→ Task instructions: Pull out every line below containing the word "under".
=== Records for processing ===
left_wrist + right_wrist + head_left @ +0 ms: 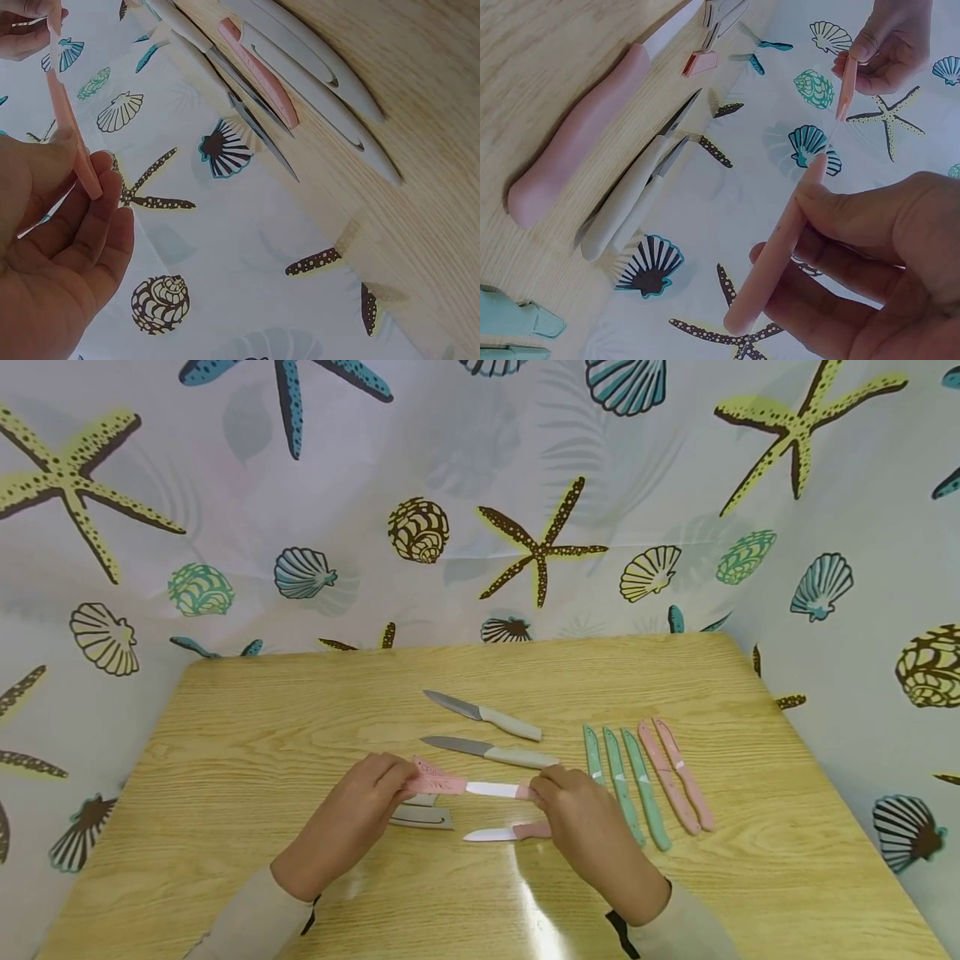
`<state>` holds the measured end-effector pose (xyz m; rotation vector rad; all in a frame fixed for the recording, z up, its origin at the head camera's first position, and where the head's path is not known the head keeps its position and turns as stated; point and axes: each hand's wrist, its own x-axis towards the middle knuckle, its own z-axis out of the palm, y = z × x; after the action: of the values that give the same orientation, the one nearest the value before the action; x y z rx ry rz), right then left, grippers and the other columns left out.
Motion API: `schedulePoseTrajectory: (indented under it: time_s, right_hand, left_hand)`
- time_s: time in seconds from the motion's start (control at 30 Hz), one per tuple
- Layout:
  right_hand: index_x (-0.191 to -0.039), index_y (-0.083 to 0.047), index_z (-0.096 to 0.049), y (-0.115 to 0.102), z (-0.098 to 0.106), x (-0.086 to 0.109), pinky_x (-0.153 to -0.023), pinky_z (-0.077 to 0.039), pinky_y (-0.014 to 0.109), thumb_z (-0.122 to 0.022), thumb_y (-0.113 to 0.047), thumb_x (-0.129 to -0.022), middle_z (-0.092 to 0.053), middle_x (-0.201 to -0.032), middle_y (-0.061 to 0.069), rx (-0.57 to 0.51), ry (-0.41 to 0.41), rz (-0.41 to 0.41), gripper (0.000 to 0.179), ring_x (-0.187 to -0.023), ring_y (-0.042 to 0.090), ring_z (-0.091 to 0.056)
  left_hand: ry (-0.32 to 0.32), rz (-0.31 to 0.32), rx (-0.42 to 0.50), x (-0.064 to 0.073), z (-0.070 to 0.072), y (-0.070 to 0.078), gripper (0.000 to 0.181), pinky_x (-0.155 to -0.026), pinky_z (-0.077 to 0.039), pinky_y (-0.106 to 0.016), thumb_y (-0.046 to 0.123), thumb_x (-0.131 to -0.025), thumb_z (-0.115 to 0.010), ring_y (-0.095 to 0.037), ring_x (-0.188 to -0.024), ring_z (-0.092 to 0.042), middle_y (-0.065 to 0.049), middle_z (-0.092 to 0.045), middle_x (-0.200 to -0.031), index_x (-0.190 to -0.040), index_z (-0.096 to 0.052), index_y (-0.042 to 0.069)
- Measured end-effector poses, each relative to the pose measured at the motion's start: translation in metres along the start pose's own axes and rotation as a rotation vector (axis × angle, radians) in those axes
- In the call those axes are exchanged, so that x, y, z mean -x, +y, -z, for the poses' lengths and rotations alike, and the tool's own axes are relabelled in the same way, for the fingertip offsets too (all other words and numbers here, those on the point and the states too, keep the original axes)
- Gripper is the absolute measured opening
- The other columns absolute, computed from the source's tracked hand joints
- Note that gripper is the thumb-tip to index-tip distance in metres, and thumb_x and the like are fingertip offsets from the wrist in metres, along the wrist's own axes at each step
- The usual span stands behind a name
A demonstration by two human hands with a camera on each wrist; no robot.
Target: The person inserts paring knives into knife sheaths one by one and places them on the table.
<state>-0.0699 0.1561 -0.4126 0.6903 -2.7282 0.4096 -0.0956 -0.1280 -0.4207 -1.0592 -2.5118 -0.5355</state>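
Note:
My left hand (363, 810) pinches a pink knife sheath (442, 785) between thumb and fingers. A pink-handled paring knife (776, 244) is held by the handle in my right hand (588, 822). Its white blade (491, 789) points left, with the tip at the mouth of the sheath; whether the tip is inside I cannot tell. Both are held above the table. Below the right hand lies a second pink-handled knife (532, 832), blade bare. Near the left hand are two cream sheaths (422, 817) and another pink sheath (262, 71), mostly hidden in the head view.
Two cream-handled knives (510, 724) with bare grey blades lie beyond the hands. On the right stand in a row three green sheathed knives (617, 772) and two pink sheathed knives (678, 768). The wooden table (247, 727) meets a shell-patterned cloth (450, 585) behind.

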Motion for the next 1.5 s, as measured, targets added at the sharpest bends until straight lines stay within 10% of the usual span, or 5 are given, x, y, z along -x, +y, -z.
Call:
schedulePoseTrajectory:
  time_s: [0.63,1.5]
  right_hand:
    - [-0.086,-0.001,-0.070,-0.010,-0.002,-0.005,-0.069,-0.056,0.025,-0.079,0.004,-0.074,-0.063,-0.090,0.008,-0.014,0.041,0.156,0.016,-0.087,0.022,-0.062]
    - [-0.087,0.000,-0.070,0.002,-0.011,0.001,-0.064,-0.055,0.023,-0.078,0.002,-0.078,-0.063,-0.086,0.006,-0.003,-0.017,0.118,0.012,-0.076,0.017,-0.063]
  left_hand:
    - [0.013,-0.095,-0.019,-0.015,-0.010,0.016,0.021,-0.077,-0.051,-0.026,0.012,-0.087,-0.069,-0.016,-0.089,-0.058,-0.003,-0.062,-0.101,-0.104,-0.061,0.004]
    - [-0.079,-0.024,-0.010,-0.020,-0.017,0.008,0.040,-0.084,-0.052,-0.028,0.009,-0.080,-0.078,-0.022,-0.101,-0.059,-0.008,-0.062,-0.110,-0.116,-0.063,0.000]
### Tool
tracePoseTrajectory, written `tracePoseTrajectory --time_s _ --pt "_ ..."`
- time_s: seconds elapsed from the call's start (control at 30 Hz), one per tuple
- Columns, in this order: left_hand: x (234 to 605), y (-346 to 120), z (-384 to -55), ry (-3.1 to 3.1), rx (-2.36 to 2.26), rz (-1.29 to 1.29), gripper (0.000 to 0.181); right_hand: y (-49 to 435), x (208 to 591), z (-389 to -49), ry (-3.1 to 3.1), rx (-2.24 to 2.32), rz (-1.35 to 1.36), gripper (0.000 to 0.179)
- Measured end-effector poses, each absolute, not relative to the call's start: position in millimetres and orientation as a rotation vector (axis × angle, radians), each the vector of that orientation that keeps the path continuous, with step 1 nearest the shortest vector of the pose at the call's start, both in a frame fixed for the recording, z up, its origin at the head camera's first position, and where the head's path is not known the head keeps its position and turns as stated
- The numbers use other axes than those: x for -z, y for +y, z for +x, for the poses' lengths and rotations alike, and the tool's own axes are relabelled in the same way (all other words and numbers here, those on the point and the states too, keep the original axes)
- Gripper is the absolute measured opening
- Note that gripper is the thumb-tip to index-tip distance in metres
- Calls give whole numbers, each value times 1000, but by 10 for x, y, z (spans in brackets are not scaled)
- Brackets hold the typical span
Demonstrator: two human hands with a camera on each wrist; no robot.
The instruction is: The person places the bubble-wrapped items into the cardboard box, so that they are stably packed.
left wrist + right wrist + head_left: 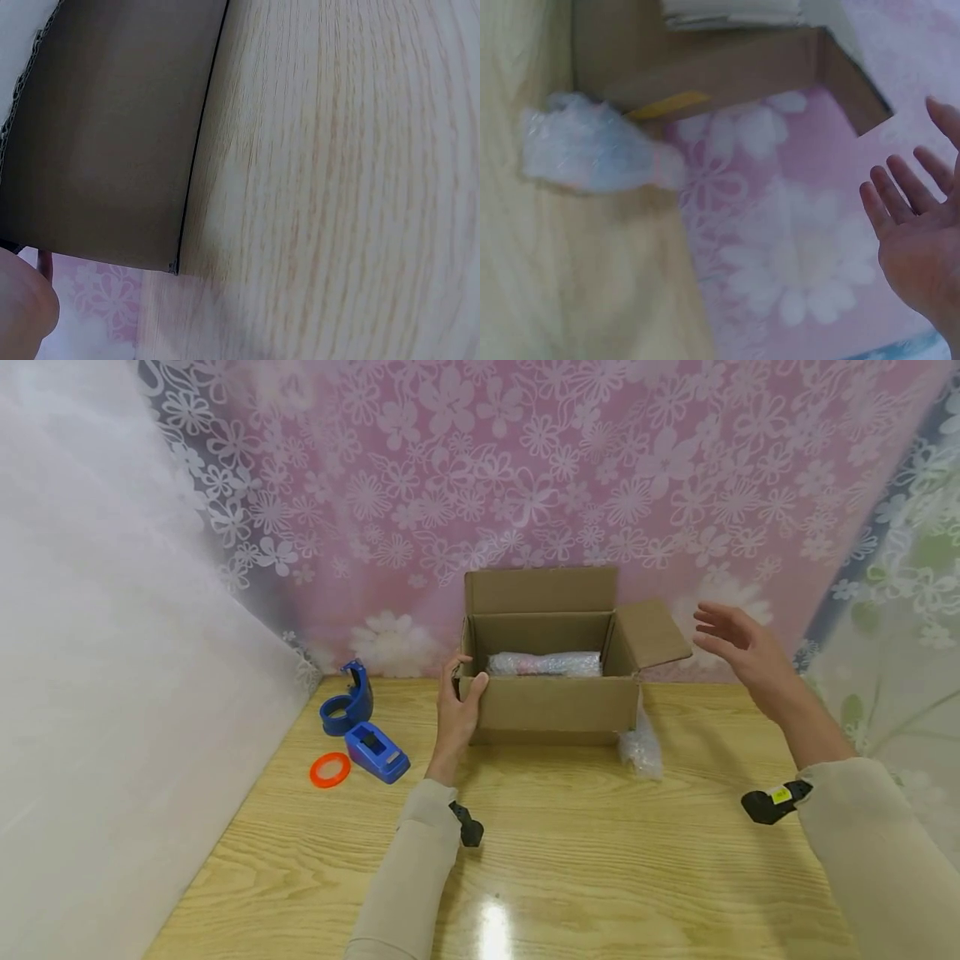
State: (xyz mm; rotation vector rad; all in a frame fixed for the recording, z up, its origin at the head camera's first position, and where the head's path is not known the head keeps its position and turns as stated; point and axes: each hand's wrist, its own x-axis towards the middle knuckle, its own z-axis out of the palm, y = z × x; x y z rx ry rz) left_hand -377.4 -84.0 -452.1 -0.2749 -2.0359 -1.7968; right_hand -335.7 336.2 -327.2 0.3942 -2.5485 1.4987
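A cardboard box stands on the table with its back flap and right flap raised open. Inside lies a bubble-wrapped bundle with a pinkish middle. My left hand grips the box's left front corner, thumb on the front edge and fingers along the left side. In the left wrist view only part of that hand shows beside the box wall. My right hand hangs in the air right of the right flap, fingers spread and holding nothing. A second bubble-wrapped item lies on the table against the box's right side.
To the left on the wooden table are a blue tape dispenser, a blue block-shaped holder and an orange ring. A pink flowered curtain hangs right behind the box. A white sheet closes the left side.
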Motion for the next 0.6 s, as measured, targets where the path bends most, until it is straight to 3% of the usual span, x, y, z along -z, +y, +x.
tracePoseTrajectory --time_s 0.4,0.6 --pt "4537 -829 -3785 -2011 1784 -291 52 3536 4092 -3406 -2751 -1616 214 80" --pt "4544 -835 -3799 -1997 1798 -307 55 3529 4415 -3402 -2789 -1710 246 81"
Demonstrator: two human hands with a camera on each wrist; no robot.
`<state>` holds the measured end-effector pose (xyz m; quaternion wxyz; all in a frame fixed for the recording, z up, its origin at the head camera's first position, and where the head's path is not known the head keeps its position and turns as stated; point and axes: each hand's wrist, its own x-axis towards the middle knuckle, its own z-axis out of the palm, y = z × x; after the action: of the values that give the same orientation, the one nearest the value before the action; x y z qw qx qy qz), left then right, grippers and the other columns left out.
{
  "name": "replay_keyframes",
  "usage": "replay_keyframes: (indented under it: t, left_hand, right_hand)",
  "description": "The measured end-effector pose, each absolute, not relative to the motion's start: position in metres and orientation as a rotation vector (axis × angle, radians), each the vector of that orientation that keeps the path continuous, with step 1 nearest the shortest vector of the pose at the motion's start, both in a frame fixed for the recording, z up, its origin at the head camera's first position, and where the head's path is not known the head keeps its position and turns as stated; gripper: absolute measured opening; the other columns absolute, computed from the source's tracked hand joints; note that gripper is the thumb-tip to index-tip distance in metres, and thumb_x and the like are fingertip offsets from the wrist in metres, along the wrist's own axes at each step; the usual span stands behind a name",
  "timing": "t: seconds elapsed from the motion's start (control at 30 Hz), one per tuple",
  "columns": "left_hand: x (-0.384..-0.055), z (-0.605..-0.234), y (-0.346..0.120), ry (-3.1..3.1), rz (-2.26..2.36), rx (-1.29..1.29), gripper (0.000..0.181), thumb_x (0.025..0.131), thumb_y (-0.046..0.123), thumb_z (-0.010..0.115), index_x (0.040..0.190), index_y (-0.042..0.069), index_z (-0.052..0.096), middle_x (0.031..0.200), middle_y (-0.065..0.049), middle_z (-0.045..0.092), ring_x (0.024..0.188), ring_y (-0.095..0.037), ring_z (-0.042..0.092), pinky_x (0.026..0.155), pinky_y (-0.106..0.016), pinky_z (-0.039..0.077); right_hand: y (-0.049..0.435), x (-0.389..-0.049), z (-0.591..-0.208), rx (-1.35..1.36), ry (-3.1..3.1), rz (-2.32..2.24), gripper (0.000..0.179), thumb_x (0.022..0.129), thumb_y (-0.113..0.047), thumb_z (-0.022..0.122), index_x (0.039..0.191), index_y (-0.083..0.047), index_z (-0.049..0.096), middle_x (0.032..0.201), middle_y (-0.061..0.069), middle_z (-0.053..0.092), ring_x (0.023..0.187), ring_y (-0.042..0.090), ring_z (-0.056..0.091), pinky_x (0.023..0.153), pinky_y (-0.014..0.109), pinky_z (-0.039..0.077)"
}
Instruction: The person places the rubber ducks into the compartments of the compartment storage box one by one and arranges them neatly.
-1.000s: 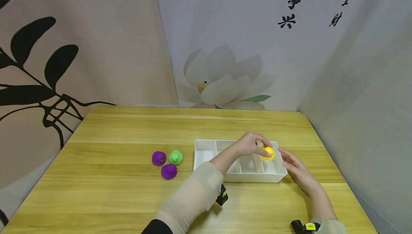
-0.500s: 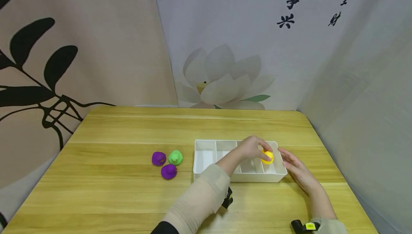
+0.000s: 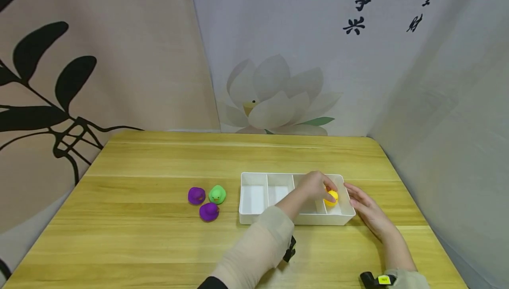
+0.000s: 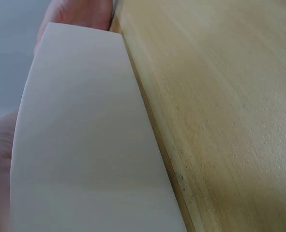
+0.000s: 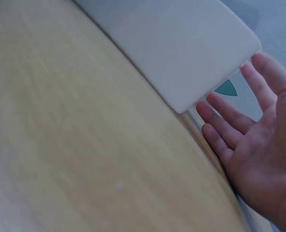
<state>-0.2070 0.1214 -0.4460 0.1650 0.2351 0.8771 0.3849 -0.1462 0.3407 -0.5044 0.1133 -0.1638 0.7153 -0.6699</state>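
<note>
In the head view my left hand (image 3: 314, 186) pinches a yellow rubber duck (image 3: 332, 198) between thumb and fingers. The duck is low in the rightmost compartment of a white divided box (image 3: 253, 219), its lower part partly out of sight. At the box's right end rests my right hand (image 3: 370, 214), its fingertips against the outer wall. The right wrist view shows those fingers (image 5: 225, 121) nearly straight along the white end. From the left wrist, the box's long front wall (image 4: 89, 135) hides the duck, and only part of my left hand (image 4: 0, 164) shows.
Two purple rubber ducks (image 3: 196, 195) and a green one (image 3: 217, 194) sit close together on the wooden table (image 3: 159, 240), left of the box. A printed cloth backdrop (image 3: 159, 59) hangs behind the table's far edge.
My left hand has moved slightly right and down with the yellow duck, which now sits lower in the rightmost compartment. The right hand and the box look still.
</note>
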Motion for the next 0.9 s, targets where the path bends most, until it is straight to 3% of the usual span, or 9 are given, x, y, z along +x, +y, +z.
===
→ Result of the task:
Motion API: `schedulePoseTrajectory: (indented under it: time_s, right_hand, left_hand)`
  "usage": "replay_keyframes: (indented under it: t, left_hand, right_hand)",

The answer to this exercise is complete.